** Opening Data shown block **

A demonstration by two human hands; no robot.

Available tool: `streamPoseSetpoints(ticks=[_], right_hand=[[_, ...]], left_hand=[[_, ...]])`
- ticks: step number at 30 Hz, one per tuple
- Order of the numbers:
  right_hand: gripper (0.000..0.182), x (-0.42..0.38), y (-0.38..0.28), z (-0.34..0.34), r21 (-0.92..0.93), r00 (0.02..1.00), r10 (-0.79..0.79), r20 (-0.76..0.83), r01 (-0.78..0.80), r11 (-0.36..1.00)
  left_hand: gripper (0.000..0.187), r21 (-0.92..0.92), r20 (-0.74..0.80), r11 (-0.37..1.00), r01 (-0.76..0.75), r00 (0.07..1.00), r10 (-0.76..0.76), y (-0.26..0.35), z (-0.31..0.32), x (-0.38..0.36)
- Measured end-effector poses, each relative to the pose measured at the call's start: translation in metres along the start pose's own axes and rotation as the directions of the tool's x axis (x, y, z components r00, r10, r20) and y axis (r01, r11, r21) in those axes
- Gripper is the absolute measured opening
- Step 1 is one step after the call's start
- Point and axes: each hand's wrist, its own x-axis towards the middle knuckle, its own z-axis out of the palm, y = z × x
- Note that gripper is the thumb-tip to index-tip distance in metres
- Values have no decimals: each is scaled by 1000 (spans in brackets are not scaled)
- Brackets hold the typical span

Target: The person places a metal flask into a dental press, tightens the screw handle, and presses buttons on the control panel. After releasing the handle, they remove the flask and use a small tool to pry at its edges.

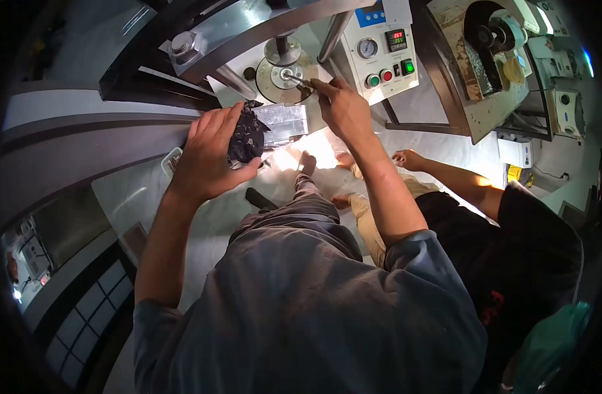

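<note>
My left hand is closed around a crumpled black piece of material, holding it beside a shiny metal block on the press machine. My right hand pinches a thin metal tool whose tip touches the round metal plate under the press shaft. Both forearms reach forward over my grey-clothed lap.
A white control box with a gauge, digital display and red and green buttons stands right of the press. Another person in black sits at my right, one hand on the floor. A second machine fills the upper right.
</note>
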Motion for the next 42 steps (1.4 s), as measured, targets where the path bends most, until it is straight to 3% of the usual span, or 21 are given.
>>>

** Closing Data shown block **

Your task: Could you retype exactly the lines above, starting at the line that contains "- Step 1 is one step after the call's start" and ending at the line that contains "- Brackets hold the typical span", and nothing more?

Solution for this exercise:
- Step 1 is one step after the call's start
- Point and axes: each hand's wrist, its own x-axis towards the middle knuckle, its own z-axis out of the palm, y = z × x
- Note that gripper is the thumb-tip to index-tip distance in metres
- Values have no decimals: each is scaled by 1000 (spans in brackets are not scaled)
- Brackets hold the typical span

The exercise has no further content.